L’Anticapitaliste Hebdo du NPA

Hebdo L’Anticapitaliste - 360 (24/11/2016) - Plaintes patronales et souffrances salariales

Novembre 2016, par Info santé sécu social

En 2014, la Sécurité sociale a enregistré selon les statistiques1 plus d’un million d’accidents du travail et maladies professionnelles (AT-MP), et 898 personnes sont décédées de ces faits. Le nombre d’AT-MP augmente depuis une quinzaine d’année essentiellement dans les secteurs d’aide à la personne : assistantes maternelles, agents d’entretien, aides soignantes… Les femmes, très majoritaires dans ces métiers mal payés, sont les victimes de cette évolution.

Le coût imputé aux entreprises est de 6,5 milliards. Le patronat se plaint depuis 1898, date de la première loi obligeant les employeurs à la réparation des accidents survenus par le fait ou à l’occasion du travail. En 1946, cette disposition a été généralisée à tous les salariéEs et financée par une cotisation sociale uniquement « patronale ». Son taux est modulable en fonction de la taille et du nombre d’AT dans l’entreprise, selon le principe du pollueur-payeur.

« Accident du travail, le mal de dos fait souffrir les entreprises », titrait les Échos du 15 novembre. Il est vrai que les troubles musculo-squelettiques (TMS) explosent, et coûtent aux employeurs un milliard d’euros. Mais les lourdes charges dont ils devraient se soucier ne seraient-elles pas plutôt celles subies par les travailleurs ? Depuis 2013, la branche AT-MP de la Sécu est déclarée excédentaire, mais aucune mesure n’a été prise pour développer la prévention, améliorer les indemnités et rentes, reconnaître l’origine professionnelle d’un plus grand nombre de maladies, notamment les souffrances psychiques.

Le gouvernement préfère « sécuriser » les employeurs...

La loi travail2 réduit les prérogatives déjà insuffisantes des CHSCT dans leur rôle d’alerte et de prévention. La délégation unique du personnel (fusion CE-DP) est étendue au CHSCT et ouverte aux entreprises de 300 salariéEs (auparavant 200). Les sujets relevant du CHSCT pourront n’y être traités que quatre fois par an.

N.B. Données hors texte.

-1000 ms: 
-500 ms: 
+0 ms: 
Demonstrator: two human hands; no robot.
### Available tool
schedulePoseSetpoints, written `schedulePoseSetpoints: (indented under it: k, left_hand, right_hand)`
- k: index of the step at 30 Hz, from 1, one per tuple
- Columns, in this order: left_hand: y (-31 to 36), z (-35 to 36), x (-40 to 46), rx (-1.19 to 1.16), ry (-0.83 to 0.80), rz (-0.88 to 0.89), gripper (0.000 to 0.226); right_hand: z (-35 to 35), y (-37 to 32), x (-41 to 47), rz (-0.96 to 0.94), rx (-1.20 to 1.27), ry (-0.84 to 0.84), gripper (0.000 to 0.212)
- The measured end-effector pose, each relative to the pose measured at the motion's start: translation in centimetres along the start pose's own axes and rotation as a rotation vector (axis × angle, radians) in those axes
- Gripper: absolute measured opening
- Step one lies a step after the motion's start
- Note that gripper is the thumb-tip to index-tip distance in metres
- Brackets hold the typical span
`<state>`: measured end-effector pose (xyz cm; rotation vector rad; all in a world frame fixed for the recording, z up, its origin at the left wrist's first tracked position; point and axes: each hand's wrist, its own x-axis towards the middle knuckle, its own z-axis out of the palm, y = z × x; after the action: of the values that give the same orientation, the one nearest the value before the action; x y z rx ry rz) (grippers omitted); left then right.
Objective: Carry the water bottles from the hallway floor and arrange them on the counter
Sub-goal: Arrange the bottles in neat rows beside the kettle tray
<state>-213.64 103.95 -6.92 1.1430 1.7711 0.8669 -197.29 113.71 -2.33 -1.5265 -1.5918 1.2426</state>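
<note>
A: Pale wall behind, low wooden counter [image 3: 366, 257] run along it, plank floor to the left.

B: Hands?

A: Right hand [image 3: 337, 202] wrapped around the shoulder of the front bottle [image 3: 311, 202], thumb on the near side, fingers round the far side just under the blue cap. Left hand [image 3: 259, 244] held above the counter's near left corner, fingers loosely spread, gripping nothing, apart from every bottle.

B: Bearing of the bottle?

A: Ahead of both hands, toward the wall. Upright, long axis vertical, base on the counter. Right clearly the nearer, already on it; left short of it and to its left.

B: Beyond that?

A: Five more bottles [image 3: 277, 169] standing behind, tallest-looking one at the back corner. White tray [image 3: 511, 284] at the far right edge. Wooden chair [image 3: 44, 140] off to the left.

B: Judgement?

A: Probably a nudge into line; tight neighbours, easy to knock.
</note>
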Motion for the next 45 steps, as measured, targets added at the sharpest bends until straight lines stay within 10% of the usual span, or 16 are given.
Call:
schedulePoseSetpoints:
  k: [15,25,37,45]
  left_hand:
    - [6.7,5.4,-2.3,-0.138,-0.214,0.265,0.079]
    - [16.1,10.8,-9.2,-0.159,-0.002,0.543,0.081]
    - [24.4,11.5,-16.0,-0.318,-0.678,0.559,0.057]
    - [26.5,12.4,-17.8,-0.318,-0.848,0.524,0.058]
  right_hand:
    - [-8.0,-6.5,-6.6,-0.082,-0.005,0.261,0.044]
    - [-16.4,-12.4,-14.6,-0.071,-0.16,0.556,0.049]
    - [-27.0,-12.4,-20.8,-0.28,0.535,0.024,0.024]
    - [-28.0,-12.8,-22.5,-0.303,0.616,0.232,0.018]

Les moyens de la médecine du travail sont diminués (6 000 médecins en 2007, 5 500 en 2016), et les visites médicales d’embauche et de suivi individuel sont réservées aux travailleurs occupant des postes présentant des risques particuliers. L’indépendance (relative) des médecins est mise en cause par des patrons qui n’hésitent pas à contester les certificats médicaux devant le conseil de l’ordre. En cas d’inaptitude à un poste, l’employeur n’est plus dans l’obligation de proposer un reclassement et peut licencier.

Les excédents de la branche AT-MP dont se vante Marisol Touraine, s’expliquent par le refus d’un nombre important d’employeurs d’effectuer la déclaration, ainsi que par la crainte des salariéEs, ou leur méconnaissance du droit dans ce cas de le faire eux-même. Les CPAM ont de moins en moins de moyens pour effectuer les enquêtes. Sur tout le territoire, seuls 296 agentEs sont affectés à cette activité. La formation des inspecteurs est réduite de 9 mois à 3,5 mois, alors qu’ils sont de plus en plus souvent confrontés lors des enquêtes dans les entreprises à des DRH formés pour les contrer et à des avocats spécialisés. La chute des effectifs est généralisée dans tous les services (gestion, prévention...), cela alors que les risques psycho-sociaux, les TMS et les suicides se développent.

Des mesures d’urgence !

La médecine du travail doit devenir un service public sans aucun lien de dépendance, notamment salariale, avec les employeurs. Elle doit retrouver toutes ses prérogatives, bénéficier d’un droit d’investigation réel dans les entreprises.

Les DP, CE, CHS-CT doivent disposer du droit de veto sur toutes les décisions des patrons qui impactent les salariéEs, en particulier leur santé.

Des moyens plus importants doivent être attribués aux services de santé au travail et aux organismes de Sécu, notamment pour le contrôle des employeurs et la prévention.